Report how many lines in the entries below have the word "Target" in them, and give no other words.

——————

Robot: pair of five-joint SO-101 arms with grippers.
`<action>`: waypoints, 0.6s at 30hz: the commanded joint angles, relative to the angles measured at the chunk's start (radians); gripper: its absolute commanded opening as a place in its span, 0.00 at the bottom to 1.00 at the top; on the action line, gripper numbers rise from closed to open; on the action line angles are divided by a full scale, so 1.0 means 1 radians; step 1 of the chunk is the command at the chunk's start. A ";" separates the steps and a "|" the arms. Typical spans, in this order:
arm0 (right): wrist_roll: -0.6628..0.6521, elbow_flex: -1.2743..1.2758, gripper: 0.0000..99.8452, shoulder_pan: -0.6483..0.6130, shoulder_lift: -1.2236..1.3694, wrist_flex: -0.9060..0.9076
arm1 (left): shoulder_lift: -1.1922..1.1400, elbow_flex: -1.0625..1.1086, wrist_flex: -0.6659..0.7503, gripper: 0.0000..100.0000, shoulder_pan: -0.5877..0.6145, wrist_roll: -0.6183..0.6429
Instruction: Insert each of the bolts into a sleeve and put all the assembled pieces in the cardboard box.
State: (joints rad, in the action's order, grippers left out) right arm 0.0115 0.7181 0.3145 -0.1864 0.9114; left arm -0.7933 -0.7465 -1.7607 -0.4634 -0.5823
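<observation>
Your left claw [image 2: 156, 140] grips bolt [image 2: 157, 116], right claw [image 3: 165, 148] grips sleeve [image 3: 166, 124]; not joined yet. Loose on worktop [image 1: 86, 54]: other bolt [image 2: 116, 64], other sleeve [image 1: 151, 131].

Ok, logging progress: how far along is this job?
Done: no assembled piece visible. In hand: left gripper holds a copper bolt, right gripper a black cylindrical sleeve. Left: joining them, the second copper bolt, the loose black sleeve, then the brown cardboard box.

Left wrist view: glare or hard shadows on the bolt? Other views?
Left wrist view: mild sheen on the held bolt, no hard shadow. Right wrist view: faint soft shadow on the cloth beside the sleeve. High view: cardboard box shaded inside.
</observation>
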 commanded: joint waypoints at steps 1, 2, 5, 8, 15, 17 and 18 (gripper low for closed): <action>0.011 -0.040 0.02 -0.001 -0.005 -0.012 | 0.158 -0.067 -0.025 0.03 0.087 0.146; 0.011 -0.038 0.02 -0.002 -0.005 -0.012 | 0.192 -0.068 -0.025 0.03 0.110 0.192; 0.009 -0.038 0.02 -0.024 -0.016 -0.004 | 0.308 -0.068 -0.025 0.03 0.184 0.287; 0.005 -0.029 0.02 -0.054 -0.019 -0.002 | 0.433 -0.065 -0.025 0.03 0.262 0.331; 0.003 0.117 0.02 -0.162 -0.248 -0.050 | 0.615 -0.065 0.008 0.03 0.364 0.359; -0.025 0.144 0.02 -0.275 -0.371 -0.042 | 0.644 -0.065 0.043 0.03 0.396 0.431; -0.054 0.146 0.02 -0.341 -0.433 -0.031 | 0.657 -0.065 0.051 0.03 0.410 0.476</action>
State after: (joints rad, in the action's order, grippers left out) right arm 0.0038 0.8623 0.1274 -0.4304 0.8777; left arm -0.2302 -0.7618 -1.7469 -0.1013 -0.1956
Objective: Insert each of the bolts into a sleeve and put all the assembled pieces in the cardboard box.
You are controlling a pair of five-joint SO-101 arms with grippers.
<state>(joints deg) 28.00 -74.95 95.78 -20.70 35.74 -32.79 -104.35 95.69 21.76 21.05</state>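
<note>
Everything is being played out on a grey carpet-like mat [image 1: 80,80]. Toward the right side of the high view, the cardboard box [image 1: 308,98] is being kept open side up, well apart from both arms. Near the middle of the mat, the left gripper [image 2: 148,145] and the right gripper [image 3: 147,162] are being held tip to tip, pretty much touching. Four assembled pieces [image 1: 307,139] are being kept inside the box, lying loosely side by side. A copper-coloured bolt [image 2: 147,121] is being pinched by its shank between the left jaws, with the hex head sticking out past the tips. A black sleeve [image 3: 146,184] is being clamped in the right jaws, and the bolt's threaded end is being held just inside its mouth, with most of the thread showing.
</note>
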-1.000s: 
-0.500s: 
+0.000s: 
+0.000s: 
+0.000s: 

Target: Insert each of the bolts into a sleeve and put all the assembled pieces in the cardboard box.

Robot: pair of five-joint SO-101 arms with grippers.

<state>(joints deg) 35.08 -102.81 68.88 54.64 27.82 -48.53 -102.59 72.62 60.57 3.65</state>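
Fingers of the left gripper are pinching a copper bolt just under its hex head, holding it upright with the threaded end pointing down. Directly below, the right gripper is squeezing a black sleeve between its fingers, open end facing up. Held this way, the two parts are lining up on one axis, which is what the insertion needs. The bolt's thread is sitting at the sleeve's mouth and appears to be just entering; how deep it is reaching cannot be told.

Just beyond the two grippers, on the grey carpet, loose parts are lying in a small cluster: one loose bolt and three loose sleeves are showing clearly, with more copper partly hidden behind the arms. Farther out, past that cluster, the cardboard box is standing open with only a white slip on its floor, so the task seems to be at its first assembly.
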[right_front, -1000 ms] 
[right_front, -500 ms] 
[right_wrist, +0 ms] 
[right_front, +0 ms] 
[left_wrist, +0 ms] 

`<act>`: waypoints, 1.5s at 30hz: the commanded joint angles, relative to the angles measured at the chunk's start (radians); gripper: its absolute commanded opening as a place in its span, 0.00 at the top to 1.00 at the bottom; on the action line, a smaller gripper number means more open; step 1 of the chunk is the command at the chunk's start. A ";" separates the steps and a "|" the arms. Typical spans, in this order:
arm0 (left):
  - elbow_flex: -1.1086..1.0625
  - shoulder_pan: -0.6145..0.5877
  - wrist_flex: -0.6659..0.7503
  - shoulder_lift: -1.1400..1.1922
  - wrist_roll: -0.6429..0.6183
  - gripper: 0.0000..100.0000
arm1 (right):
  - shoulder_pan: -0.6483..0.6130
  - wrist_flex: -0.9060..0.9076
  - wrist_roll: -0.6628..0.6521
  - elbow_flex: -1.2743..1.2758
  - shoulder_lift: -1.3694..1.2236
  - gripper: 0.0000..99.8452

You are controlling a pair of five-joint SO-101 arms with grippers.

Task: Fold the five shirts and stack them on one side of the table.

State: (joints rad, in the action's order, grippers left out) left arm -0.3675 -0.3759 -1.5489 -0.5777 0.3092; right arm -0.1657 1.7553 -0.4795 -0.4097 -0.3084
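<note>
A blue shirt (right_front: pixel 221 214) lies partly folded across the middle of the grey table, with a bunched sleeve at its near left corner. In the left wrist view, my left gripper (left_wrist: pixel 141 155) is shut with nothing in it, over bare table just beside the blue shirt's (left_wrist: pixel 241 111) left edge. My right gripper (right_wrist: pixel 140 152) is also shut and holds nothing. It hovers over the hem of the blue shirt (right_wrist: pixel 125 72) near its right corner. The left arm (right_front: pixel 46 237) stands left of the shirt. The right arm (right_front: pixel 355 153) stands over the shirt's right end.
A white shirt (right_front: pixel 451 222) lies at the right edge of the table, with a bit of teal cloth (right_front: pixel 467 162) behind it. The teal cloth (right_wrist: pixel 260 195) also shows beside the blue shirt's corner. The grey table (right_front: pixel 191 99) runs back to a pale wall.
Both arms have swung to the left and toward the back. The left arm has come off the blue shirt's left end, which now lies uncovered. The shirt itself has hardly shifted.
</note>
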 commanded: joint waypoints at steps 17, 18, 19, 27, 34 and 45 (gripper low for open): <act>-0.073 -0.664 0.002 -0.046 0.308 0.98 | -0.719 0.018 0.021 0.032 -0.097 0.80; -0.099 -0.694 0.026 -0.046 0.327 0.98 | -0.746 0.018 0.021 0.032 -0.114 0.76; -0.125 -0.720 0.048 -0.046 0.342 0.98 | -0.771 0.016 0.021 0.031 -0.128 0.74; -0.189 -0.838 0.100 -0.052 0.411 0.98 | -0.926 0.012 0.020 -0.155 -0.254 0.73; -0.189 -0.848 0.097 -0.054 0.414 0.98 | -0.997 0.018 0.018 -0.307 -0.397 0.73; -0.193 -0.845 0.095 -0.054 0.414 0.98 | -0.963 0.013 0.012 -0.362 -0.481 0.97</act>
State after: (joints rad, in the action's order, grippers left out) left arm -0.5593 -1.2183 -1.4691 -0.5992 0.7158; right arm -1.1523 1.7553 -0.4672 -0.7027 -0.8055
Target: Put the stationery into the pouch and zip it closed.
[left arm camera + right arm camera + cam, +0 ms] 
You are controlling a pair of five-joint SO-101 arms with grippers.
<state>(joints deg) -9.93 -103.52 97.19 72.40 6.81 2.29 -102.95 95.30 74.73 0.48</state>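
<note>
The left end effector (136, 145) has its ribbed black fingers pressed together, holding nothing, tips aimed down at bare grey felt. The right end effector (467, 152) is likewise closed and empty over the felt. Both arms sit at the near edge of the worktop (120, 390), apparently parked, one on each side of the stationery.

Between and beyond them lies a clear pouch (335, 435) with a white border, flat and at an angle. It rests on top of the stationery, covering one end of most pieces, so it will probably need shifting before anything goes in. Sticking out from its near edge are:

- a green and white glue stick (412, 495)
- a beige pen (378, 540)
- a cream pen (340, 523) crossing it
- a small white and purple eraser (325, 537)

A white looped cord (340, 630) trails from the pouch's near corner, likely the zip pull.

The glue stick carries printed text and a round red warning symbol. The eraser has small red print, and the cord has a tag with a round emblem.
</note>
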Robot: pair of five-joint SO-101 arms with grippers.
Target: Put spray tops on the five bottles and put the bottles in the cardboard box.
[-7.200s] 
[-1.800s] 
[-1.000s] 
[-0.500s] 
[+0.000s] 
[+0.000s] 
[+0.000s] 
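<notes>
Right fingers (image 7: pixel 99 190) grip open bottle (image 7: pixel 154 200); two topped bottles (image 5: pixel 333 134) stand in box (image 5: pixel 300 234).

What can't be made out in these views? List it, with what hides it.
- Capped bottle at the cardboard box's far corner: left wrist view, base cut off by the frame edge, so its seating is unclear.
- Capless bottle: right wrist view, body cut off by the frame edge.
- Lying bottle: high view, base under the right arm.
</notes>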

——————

* Result below
3